• **ACTIVITY**
Each of the lines below must be written out exactly as shown.

• **DATA**
<<<<

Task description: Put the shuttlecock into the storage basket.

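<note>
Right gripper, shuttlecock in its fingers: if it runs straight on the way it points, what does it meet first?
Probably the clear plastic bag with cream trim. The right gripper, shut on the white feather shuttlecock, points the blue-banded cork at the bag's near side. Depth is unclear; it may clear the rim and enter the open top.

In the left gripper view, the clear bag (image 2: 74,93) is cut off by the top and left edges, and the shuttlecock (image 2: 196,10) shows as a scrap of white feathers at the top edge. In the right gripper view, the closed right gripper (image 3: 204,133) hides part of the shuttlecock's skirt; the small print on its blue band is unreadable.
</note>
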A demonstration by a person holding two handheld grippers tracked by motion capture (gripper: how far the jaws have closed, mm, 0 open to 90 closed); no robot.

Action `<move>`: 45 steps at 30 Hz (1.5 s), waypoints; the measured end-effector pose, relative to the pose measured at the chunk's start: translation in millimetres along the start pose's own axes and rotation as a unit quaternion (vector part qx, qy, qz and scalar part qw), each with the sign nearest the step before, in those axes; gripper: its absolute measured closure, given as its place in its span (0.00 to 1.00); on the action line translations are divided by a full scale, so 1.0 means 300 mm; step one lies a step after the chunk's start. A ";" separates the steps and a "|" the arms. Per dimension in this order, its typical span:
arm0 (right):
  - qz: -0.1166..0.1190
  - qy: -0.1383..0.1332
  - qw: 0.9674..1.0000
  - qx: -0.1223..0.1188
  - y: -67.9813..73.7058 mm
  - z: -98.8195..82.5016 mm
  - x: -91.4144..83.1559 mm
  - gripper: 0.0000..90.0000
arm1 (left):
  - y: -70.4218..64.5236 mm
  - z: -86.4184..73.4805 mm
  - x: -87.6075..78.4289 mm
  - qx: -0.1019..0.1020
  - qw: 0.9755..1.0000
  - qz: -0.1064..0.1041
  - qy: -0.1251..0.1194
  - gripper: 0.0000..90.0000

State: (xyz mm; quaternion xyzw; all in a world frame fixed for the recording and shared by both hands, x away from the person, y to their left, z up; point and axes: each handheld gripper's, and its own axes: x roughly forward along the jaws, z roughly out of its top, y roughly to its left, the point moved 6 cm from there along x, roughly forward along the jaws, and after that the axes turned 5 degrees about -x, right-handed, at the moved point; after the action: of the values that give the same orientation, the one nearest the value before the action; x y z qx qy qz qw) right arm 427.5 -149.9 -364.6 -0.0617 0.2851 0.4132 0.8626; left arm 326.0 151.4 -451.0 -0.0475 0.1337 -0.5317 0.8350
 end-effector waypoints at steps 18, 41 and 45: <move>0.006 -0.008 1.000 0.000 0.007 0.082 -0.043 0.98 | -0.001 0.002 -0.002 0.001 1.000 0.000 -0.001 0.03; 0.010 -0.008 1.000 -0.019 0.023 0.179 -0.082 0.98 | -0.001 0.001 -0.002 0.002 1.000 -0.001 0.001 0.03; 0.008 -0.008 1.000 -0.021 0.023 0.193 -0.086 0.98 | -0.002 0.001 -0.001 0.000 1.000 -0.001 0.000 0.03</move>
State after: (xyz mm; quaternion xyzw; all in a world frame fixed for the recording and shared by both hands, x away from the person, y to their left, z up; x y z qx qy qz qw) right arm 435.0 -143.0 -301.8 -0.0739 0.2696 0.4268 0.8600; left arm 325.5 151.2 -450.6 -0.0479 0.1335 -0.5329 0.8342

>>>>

• **ANSWER TO THE PROBLEM**
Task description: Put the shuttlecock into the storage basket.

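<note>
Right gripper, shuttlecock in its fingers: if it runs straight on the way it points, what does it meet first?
Probably the clear plastic bag with cream trim. The right gripper, shut on the white feather shuttlecock, points the blue-banded cork at the bag's near side. Depth is unclear; it may clear the rim and enter the open top.

In the left gripper view, the clear bag (image 2: 74,93) is cut off by the top and left edges, and the shuttlecock (image 2: 196,10) shows as a scrap of white feathers at the top edge. In the right gripper view, the closed right gripper (image 3: 204,133) hides part of the shuttlecock's skirt; the small print on its blue band is unreadable.
</note>
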A demonstration by a person holding two handheld grippers tracked by motion capture (gripper: how far the jaws have closed, mm, 0 open to 90 closed); no robot.

Action `<move>`: 45 steps at 30 Hz (1.5 s), waypoints; the measured end-effector pose, relative to the pose measured at the chunk's start: translation in millimetres along the start pose's own axes and rotation as a unit quaternion (vector part qx, qy, qz and scalar part qw), each with the sign nearest the step before, in those axes; gripper: its absolute measured closure, given as its place in its span (0.00 to 1.00); on the action line translations are divided by a full scale, so 1.0 means 300 mm; step one lies a step after the chunk's start. A ";" separates the steps and a "|" the arms. Per dimension in this order, its typical span:
arm0 (right):
  - qz: -0.1166..0.1190
  - qy: -0.1383..0.1332
  - qw: 0.9674..1.0000
  - qx: -0.1223..0.1188
  - y: -67.9813..73.7058 mm
  - z: -98.8195..82.5016 mm
  - x: -91.4144..83.1559 mm
  - gripper: 0.0000..90.0000
arm1 (left):
  - y: -70.4218..64.5236 mm
  - z: -86.4184..73.4805 mm
  - x: -87.6075..78.4289 mm
  - qx: -0.1019..0.1020
  - qw: 0.9755..1.0000
  - qz: -0.1064..0.1041
  - qy: -0.1251..0.1194
  - gripper: 0.0000..90.0000

State: (xyz mm; quaternion xyzw; all in a world frame fixed for the recording and shared by both hands, x away from the person, y to their left, z up; point and axes: each handheld gripper's, and its own axes: x roughly forward along the jaws, z roughly out of its top, y roughly to its left, the point moved 6 cm from there along x, roughly forward along the jaws, and after that the axes turned 5 degrees about -x, right-handed, at the moved point; after the action: of the values that give the same orientation, the one nearest the value before the action; x y z qx qy qz qw) right arm 427.5 -149.9 -364.6 -0.0617 0.2851 0.4132 0.8626; left arm 326.0 151.4 -451.0 -0.0475 0.1337 -0.5317 0.8350
 end-effector waypoints at steps 18, 41 and 45: <move>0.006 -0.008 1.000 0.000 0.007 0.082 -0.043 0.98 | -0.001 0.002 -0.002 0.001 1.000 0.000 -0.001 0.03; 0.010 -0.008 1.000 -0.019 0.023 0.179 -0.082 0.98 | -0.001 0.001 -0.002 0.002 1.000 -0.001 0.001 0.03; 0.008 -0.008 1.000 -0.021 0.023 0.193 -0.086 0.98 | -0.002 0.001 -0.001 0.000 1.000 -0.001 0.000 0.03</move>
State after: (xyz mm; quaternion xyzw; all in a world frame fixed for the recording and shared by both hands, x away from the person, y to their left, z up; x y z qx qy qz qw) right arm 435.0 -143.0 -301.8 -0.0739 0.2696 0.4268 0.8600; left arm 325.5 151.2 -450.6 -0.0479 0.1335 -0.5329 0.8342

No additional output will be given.